*Stored data*.
####

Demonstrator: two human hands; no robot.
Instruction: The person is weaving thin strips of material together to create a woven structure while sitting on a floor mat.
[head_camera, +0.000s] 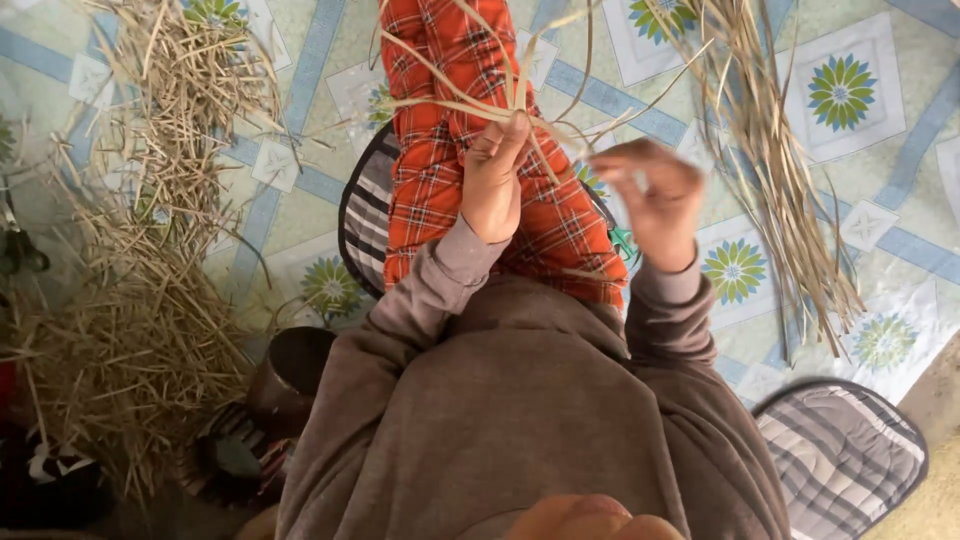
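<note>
The floor is covered by a pale vinyl mat (300, 215) printed with blue bands and green flower medallions. A large heap of dry, tan straw cuttings (140, 300) is spread over its left side, and a long loose sheaf of flat, tan reed strips (770, 170) is laid across its right side. A grey sweatshirt (520, 420) and red plaid trousers (440, 150) are worn by the seated person, and a grey striped quilted cushion (365, 215) is seen beneath the legs; a second striped cushion (845, 455) lies at the lower right. A dark round brown pot (290, 375) is set beside the straw heap. A small bunch of thin tan strips (500, 90) is pinched in the closed left hand (492, 175) above the lap, fanning upward. The right hand (655, 200) is blurred, with fingers curled near the strips; whether anything is gripped cannot be told.
</note>
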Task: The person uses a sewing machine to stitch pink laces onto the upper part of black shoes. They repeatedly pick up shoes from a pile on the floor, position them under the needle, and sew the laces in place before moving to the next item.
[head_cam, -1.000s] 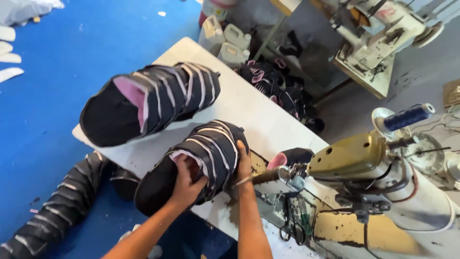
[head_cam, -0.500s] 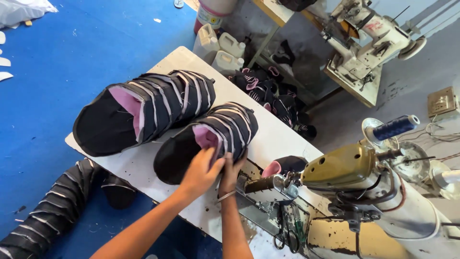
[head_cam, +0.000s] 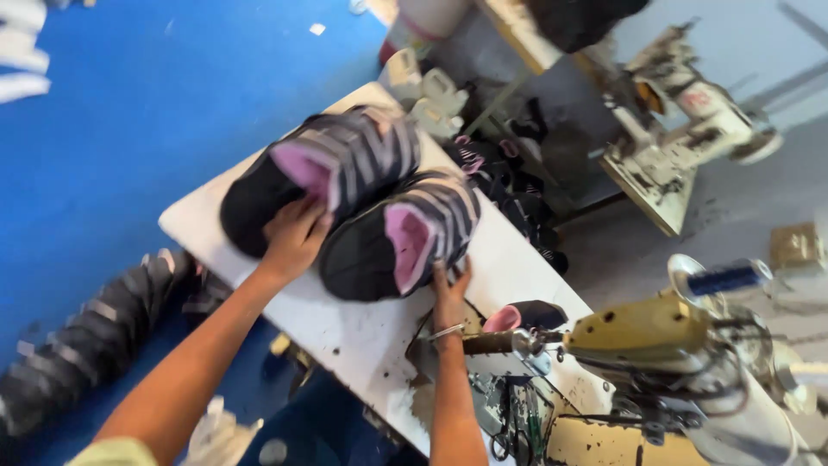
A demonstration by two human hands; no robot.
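The left hand (head_cam: 293, 240) pressed flat, fingers apart, on one soft striped shoe top (head_cam: 323, 173); the right hand (head_cam: 450, 289) touched the other shoe top (head_cam: 405, 237), its grip also loose, on the white surface (head_cam: 362, 336).

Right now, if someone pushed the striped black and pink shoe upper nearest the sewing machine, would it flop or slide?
Probably floppy: the shoe upper looks like soft unsoled fabric. It likely slides easily on the smooth white table. It seems light: the right hand rests only fingertips on it.

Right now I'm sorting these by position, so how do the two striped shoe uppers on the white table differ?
The far shoe upper lies nearer the table's back corner, and the left hand rests on it. The near shoe upper sits closer to the sewing machine, and the right hand touches its lower edge. Both are black with pale stripes and pink lining, side by side on the white table.
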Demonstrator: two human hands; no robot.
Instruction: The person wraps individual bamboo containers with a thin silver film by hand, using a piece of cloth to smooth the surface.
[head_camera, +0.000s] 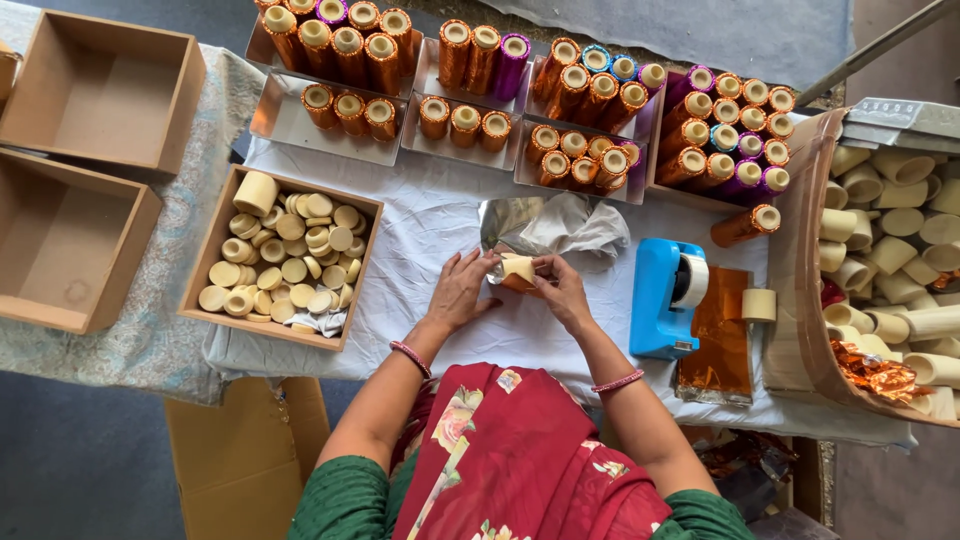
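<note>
My left hand (460, 288) and my right hand (562, 287) meet on a small cream cylinder (518, 268) lying on the white cloth (430, 220). Orange foil shows under the cylinder, and both hands press on it from either side. A crumpled silver foil sheet (560, 225) lies just beyond the hands. A blue tape dispenser (665, 298) stands to the right of my right hand, with a stack of orange foil sheets (718, 340) beside it.
A wooden box (228, 215) of cream discs sits at left, two hollow boxes (95, 90) farther left. Trays of foil-wrapped cylinders (470, 110) line the far edge. A big carton (800, 250) of bare cream cylinders is at right. One orange wrapped cylinder (745, 225) lies loose.
</note>
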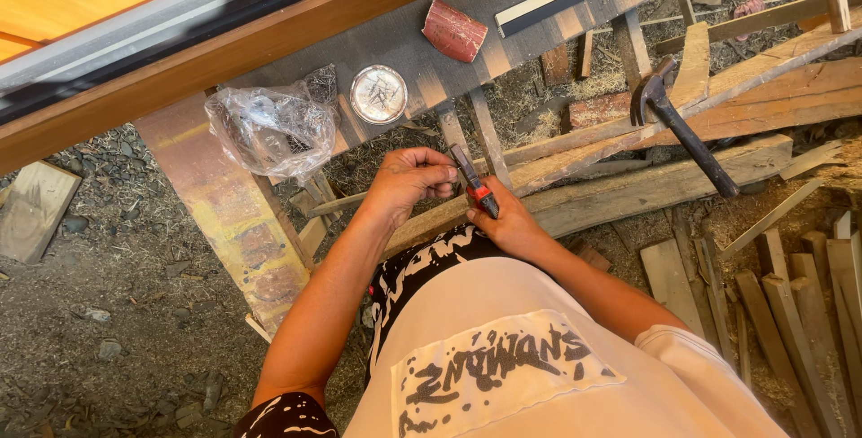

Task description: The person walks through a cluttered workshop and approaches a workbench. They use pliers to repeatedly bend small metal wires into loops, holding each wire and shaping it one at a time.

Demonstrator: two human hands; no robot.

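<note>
Wooden workbench [269,39]: long brown beam running diagonally across the top, with a grey board surface behind the hands and a yellow panel in the top-left corner.
Timber offcuts [646,182]: planks and slats strewn over sawdust to the right (some stacked on edge at the far right).
Plastic bag [269,128]: clear, crumpled, lying on the bench edge left of the hands; what is inside cannot be made out.
Claw hammer [678,128]: black handle, dark head, resting on the planks well to the right of the hands.
Red shard [453,30]: curved, ribbed piece like a roof tile, lying on the grey board.
Round tin [378,94]: shallow, silvery, open-topped, holding small nails, just beside the bag.
Left hand [409,182]: fingers curled tight, pinching something too small to tell, just beside the tool's tip.
Right hand [512,223]: clenched around the pliers' handles.
Pliers [474,185]: red-and-black grips, dark nose pointing up between both hands.
</note>
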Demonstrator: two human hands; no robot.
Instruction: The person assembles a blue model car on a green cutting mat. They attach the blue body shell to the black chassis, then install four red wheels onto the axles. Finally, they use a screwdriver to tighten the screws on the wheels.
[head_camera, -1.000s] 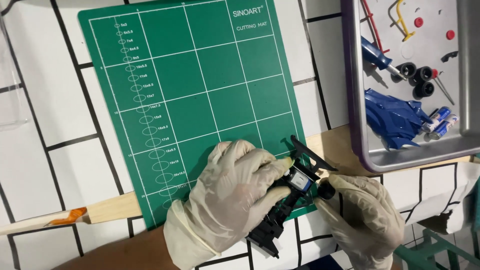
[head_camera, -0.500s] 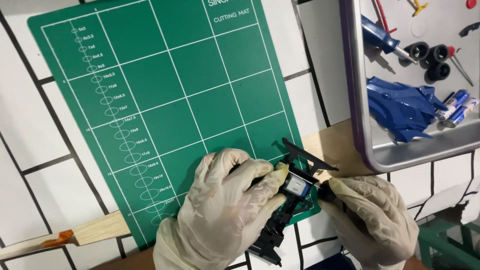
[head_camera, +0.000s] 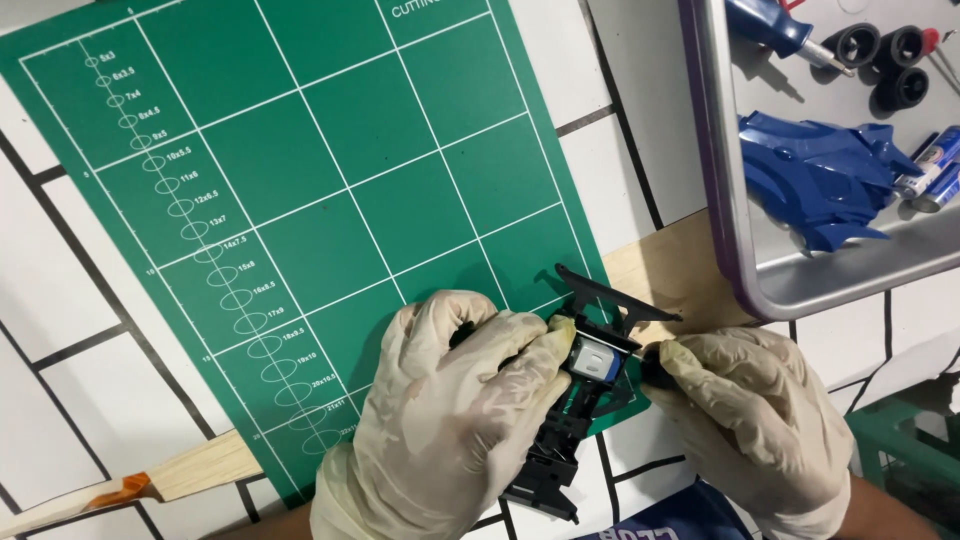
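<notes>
Below, gloved left hand (head_camera: 450, 420) gripping black chassis (head_camera: 572, 400), green mat (head_camera: 300, 180) beneath

Your desk (head_camera: 70, 300) is white with black lines. On it lie a green cutting mat (head_camera: 300, 200), a thin wooden strip (head_camera: 190, 470) running beneath the mat, and a metal tray (head_camera: 800, 290) far right.
</notes>
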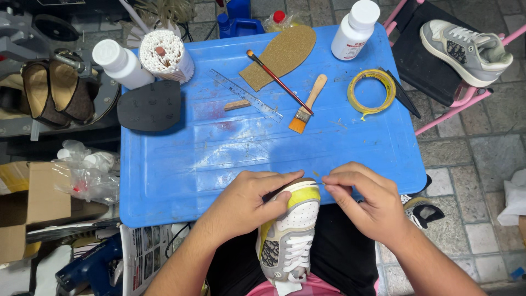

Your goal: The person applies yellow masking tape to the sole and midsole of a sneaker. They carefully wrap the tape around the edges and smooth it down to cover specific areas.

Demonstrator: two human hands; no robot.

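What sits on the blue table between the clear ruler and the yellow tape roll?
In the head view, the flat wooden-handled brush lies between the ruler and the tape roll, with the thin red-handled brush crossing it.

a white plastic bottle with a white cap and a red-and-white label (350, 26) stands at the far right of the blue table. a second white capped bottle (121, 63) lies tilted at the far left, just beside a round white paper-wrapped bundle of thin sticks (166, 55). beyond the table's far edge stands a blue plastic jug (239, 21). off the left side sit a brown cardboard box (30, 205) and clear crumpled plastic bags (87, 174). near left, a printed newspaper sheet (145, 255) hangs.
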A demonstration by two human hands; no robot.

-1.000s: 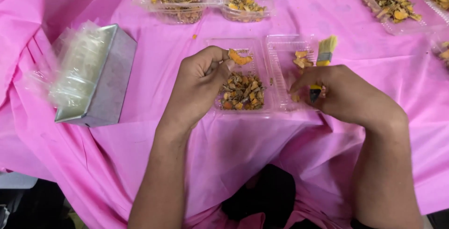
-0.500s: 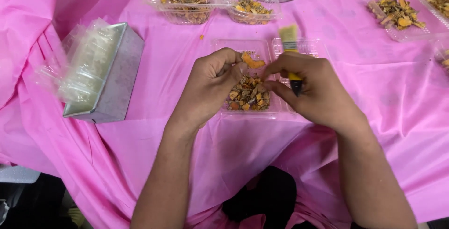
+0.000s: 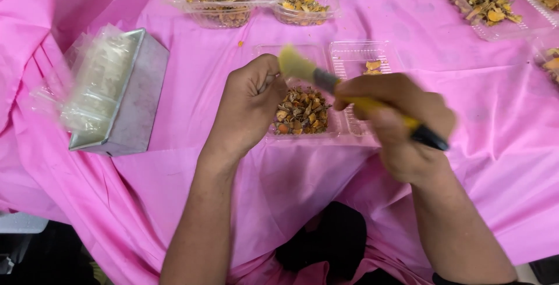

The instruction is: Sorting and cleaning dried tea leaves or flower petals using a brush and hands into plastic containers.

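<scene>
A pink-covered surface [image 3: 174, 180] fills the frame. At the left sits a grey metal box [image 3: 125, 101] with clear plastic bags [image 3: 87, 84] in it. In the centre lies an open clear clamshell tray [image 3: 326, 87], its left half filled with brown and orange dried pieces [image 3: 301, 112]. The right hand [image 3: 402, 128], right of centre, is wrapped around a yellow-handled brush [image 3: 343, 93], bristles blurred above the tray. The left hand [image 3: 247, 107] is a closed fist at the tray's left edge; whether it grips anything cannot be told.
</scene>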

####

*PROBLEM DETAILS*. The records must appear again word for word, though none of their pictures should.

*OUTPUT OF THE EXERCISE*.
Demonstrator: two human hands; no robot.
Instruction: The person is weaving thin strips of material together to create a woven structure while sitting on a floor mat.
[head_camera, +0.000s] 
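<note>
The floor is covered by a pale vinyl mat (300, 215) printed with blue bands and green flower medallions. A large heap of dry, tan straw cuttings (140, 300) is spread over its left side, and a long loose sheaf of flat, tan reed strips (770, 170) is laid across its right side. A grey sweatshirt (520, 420) and red plaid trousers (440, 150) are worn by the seated person, and a grey striped quilted cushion (365, 215) is seen beneath the legs; a second striped cushion (845, 455) lies at the lower right. A dark round brown pot (290, 375) is set beside the straw heap. A small bunch of thin tan strips (500, 90) is pinched in the closed left hand (492, 175) above the lap, fanning upward. The right hand (655, 200) is blurred, with fingers curled near the strips; whether anything is gripped cannot be told.
</note>
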Task: The person uses a sewing machine to stitch pink laces onto the upper part of black shoes. They repeatedly pick up shoes from a pile on the floor, position them under the needle, and sew the laces in place before moving to the next item.
[head_cam, -1.000s] 
[head_cam, -0.500s] 
[head_cam, +0.000s] 
A demonstration by two human hands; no robot.
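The left hand (head_cam: 293, 240) pressed flat, fingers apart, on one soft striped shoe top (head_cam: 323, 173); the right hand (head_cam: 450, 289) touched the other shoe top (head_cam: 405, 237), its grip also loose, on the white surface (head_cam: 362, 336).

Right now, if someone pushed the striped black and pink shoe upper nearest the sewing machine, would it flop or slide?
Probably floppy: the shoe upper looks like soft unsoled fabric. It likely slides easily on the smooth white table. It seems light: the right hand rests only fingertips on it.

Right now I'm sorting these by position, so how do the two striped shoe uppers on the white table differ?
The far shoe upper lies nearer the table's back corner, and the left hand rests on it. The near shoe upper sits closer to the sewing machine, and the right hand touches its lower edge. Both are black with pale stripes and pink lining, side by side on the white table.
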Demonstrator: two human hands; no robot.
Instruction: The person wraps individual bamboo containers with a thin silver film by hand, using a piece of cloth to smooth the surface.
[head_camera, +0.000s] 
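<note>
My left hand (460, 288) and my right hand (562, 287) meet on a small cream cylinder (518, 268) lying on the white cloth (430, 220). Orange foil shows under the cylinder, and both hands press on it from either side. A crumpled silver foil sheet (560, 225) lies just beyond the hands. A blue tape dispenser (665, 298) stands to the right of my right hand, with a stack of orange foil sheets (718, 340) beside it.
A wooden box (228, 215) of cream discs sits at left, two hollow boxes (95, 90) farther left. Trays of foil-wrapped cylinders (470, 110) line the far edge. A big carton (800, 250) of bare cream cylinders is at right. One orange wrapped cylinder (745, 225) lies loose.
</note>
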
Task description: The person walks through a cluttered workshop and approaches a workbench. They use pliers to repeatedly bend small metal wires into loops, holding each wire and shaping it one at a time.

Demonstrator: two human hands; no robot.

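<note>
Wooden workbench [269,39]: long brown beam running diagonally across the top, with a grey board surface behind the hands and a yellow panel in the top-left corner.
Timber offcuts [646,182]: planks and slats strewn over sawdust to the right (some stacked on edge at the far right).
Plastic bag [269,128]: clear, crumpled, lying on the bench edge left of the hands; what is inside cannot be made out.
Claw hammer [678,128]: black handle, dark head, resting on the planks well to the right of the hands.
Red shard [453,30]: curved, ribbed piece like a roof tile, lying on the grey board.
Round tin [378,94]: shallow, silvery, open-topped, holding small nails, just beside the bag.
Left hand [409,182]: fingers curled tight, pinching something too small to tell, just beside the tool's tip.
Right hand [512,223]: clenched around the pliers' handles.
Pliers [474,185]: red-and-black grips, dark nose pointing up between both hands.
</note>
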Demonstrator: two human hands; no robot.
Instruction: The person assembles a blue model car on a green cutting mat. They attach the blue body shell to the black chassis, then install four red wheels onto the axles. Finally, they use a screwdriver to tighten the screws on the wheels.
[head_camera, -1.000s] 
[head_camera, -0.500s] 
[head_camera, +0.000s] 
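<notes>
Below, gloved left hand (head_camera: 450, 420) gripping black chassis (head_camera: 572, 400), green mat (head_camera: 300, 180) beneath

Your desk (head_camera: 70, 300) is white with black lines. On it lie a green cutting mat (head_camera: 300, 200), a thin wooden strip (head_camera: 190, 470) running beneath the mat, and a metal tray (head_camera: 800, 290) far right.
</notes>
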
Your goal: The person applies yellow masking tape to the sole and midsole of a sneaker. They carefully wrap the tape around the edges and smooth it down to cover specific areas.

Demonstrator: two human hands; no robot.

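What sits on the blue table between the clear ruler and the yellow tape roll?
In the head view, the flat wooden-handled brush lies between the ruler and the tape roll, with the thin red-handled brush crossing it.

a white plastic bottle with a white cap and a red-and-white label (350, 26) stands at the far right of the blue table. a second white capped bottle (121, 63) lies tilted at the far left, just beside a round white paper-wrapped bundle of thin sticks (166, 55). beyond the table's far edge stands a blue plastic jug (239, 21). off the left side sit a brown cardboard box (30, 205) and clear crumpled plastic bags (87, 174). near left, a printed newspaper sheet (145, 255) hangs.
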A demonstration by two human hands; no robot.

-1.000s: 
-0.500s: 
+0.000s: 

The instruction is: Sorting and cleaning dried tea leaves or flower petals using a brush and hands into plastic containers.

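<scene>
A pink-covered surface [image 3: 174, 180] fills the frame. At the left sits a grey metal box [image 3: 125, 101] with clear plastic bags [image 3: 87, 84] in it. In the centre lies an open clear clamshell tray [image 3: 326, 87], its left half filled with brown and orange dried pieces [image 3: 301, 112]. The right hand [image 3: 402, 128], right of centre, is wrapped around a yellow-handled brush [image 3: 343, 93], bristles blurred above the tray. The left hand [image 3: 247, 107] is a closed fist at the tray's left edge; whether it grips anything cannot be told.
</scene>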

There is no more to add to the answer.